El fantasme Pinochet
El poeta y abogado Armando Uribe Arce –autodeclarado “pinochetólogo”- inspirado por sus lecturas de psicoanálisis, ha llamado fantasme a una articulación precisa del imaginario nacional que, cristalizado en la figura de Pinochet, no dice más que un solo mensaje: “(…) la violencia que quiere ser legítima. La violencia que busca o trata de legitimarse –sigue Uribe- La violencia que se considera a sí misma legítima.” Pinochet es la firma de una violencia cuyo “hacerse legítima” –podríamos decir– se realiza cuando Lagos sustituye su firma por la del dictador. Quizás tal firma primera no podía sino realizarse en el gesto de Lagos, puesto que jamás existe una violencia fundacional en sí misma si no se acompaña de su consecuente despliegue legitimante.
Cuando Pinochet da el golpe de Estado de 1973 éste fue articulándose como “golpe” con el despliegue de los diversos dispositivos que terminan por refundar al Estado de Chile configurando una nueva “razón” cuya culminación tiene lugar en 1980 cuando se aprueba la Constitución desde la cual, retroactivamente, se le da legitimidad civil a la dictadura.
En otros términos, no es que los demócratas hayan “traicionado” a la democracia –una tesis demasiado “idealista”– sino que ha sido en y como democracia la forma en que se cristalizó la dictadura, en virtud de la violencia de la firma y la firma de su misma violencia.
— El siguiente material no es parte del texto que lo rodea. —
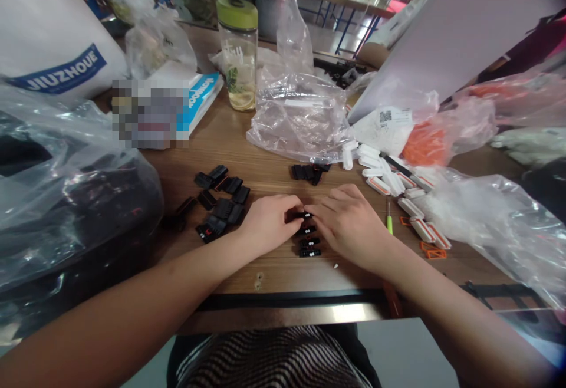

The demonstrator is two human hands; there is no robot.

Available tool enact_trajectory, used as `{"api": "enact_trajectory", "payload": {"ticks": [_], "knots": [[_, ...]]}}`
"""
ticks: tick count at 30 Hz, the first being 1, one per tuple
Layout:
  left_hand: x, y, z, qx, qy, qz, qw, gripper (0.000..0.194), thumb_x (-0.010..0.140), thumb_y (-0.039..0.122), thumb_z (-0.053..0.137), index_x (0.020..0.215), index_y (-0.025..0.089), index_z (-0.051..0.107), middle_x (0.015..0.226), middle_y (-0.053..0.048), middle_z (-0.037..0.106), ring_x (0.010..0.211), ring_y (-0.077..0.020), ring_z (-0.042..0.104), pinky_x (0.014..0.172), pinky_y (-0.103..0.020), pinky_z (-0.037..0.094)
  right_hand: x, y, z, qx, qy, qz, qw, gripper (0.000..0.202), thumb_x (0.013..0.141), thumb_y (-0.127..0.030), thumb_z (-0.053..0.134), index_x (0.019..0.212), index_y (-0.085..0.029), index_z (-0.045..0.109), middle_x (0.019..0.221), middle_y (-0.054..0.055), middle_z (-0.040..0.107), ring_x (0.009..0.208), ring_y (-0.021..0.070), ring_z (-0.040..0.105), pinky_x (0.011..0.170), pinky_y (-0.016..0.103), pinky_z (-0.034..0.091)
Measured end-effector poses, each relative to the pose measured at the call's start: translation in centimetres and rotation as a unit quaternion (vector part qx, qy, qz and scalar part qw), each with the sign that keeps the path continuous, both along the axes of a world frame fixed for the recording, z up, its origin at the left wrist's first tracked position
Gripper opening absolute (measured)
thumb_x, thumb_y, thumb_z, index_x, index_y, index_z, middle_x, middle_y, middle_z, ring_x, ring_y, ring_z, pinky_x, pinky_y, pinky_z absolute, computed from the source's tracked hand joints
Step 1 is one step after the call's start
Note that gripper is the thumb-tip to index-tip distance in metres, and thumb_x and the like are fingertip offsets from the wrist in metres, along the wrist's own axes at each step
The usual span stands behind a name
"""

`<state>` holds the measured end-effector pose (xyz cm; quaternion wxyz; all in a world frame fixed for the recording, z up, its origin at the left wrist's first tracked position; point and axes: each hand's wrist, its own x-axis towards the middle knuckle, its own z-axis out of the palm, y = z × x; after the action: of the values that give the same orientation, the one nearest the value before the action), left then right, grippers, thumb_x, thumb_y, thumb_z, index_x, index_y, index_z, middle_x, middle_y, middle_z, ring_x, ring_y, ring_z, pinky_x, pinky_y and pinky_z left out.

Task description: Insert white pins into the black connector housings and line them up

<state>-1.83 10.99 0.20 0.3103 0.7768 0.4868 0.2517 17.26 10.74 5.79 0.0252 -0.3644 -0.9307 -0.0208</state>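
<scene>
Both my hands meet over the wooden table at a small black plastic connector with white bits on it. My left hand is closed, its thumb and forefinger curled round the connector's left end. From the other side, the bent fingers of my right hand press at its right end; the fingertips are partly hidden. Just below, several similar connectors lie in a column, each with white bits. A heap of black connectors sits left of my left hand, and a smaller group lies beyond my fingers.
White and orange connector pieces lie at right, near a green-handled tool and loose orange frames. A clear plastic bag and a lidded bottle stand behind. A large bag of black parts fills the left.
</scene>
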Motion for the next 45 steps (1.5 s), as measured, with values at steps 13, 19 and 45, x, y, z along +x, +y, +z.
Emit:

Entre Pinochet y Lagos no hay mas que la consumación del fantasme entrevisto por Uribe que anuda a la estructura del Reyno de Chile.
La pregunta resulta precisa si acaso vemos en ella la “teleología” el “para qué” la doctrina de los fines que en ella tiene lugar: ¿por qué esa violencia “querría” ser legítima, por qué un Pinochet “querría” volverse Lagos? El fin de dicha violencia la convierte en una violencia fundacional que, sin embargo, adquiere tal estatuto a posteriori cuando todo el aparato administrativo termina por abrazarla. Quizás, el verdadero “poder constituyente” no está jamás al principio, sino siempre al final, una vez que, como redunda el caso chileno, Lagos reconoce la firma de Pinochet y la desplaza en y como democracia en la re-configuración de la Constitución de 1980.
Podríamos recurrir a una fábula (porque la transición no fue mas que eso): diremos que la dictadura se cristaliza en la figura del lobo y la segunda en la del pastor: el lobo amenaza con devorar a las ovejas (el pueblo), el pastor las encarrila para su salvación. En este recorrido, si la firma de Pinochet se sustituye por la de Lagos reconociendo el mismo texto constitucional, entonces resulta algo curioso: el lobo y el pastor (Pinochet y Lagos) aparecen como dos caras de la misma racionalidad política, dos polos de un mismo poder. Así, dictadura y democracia por cierto constituyen órdenes diferentes, pero, en la medida que en Chile tal paso se dio sin cambiar al “pinochetismo” como su estructura fundamental, ambas parecen mezclarse, articulándose como el reverso especular el uno del otro.
Por esa razón, puedo insistir sobre la siguiente fórmula, ahora renovada: si es cierto que todos los conceptos concertacionistas son conceptos pinochetistas secularizados también es cierto que todos los conceptos piñeristas son conceptos concertacionistas secularizados. “Secularización” significa aquí: economización, totalización del mundo bajo el modelo de la economía, según propone la trama neoliberal, que no sólo no ha podido jamás despojarse de la articulación militar propiciada aquí bajo el significante “Pinochet”, sino que lo requirió como la violencia con la que podía derrotar –ahora con las armas del mercado– cualquier esbozo de República. La violencia que quiere ser legítima –a decir de Uribe– es aquella que se realiza en y como democracia. Pero en la medida que es tal violencia la que se realiza en democracia es la violencia que no dejó de devorar a la propia democracia, ahora, en la forma del capital corporativo-financiero. No se trata de que un simple “economicismo” haya perdido la mirada política de la derecha –como diría la crítica de Herrera y Mansuy– sino que sólo en virtud del “economicismo” la violencia golpista podía desplegarse en y como mercado. Y el término “transición” –que, como ha indicado la filósofa Luna Follegati, fue convertido en un novedoso y decisivo término político– fue precisamente su más eficaz catalizador.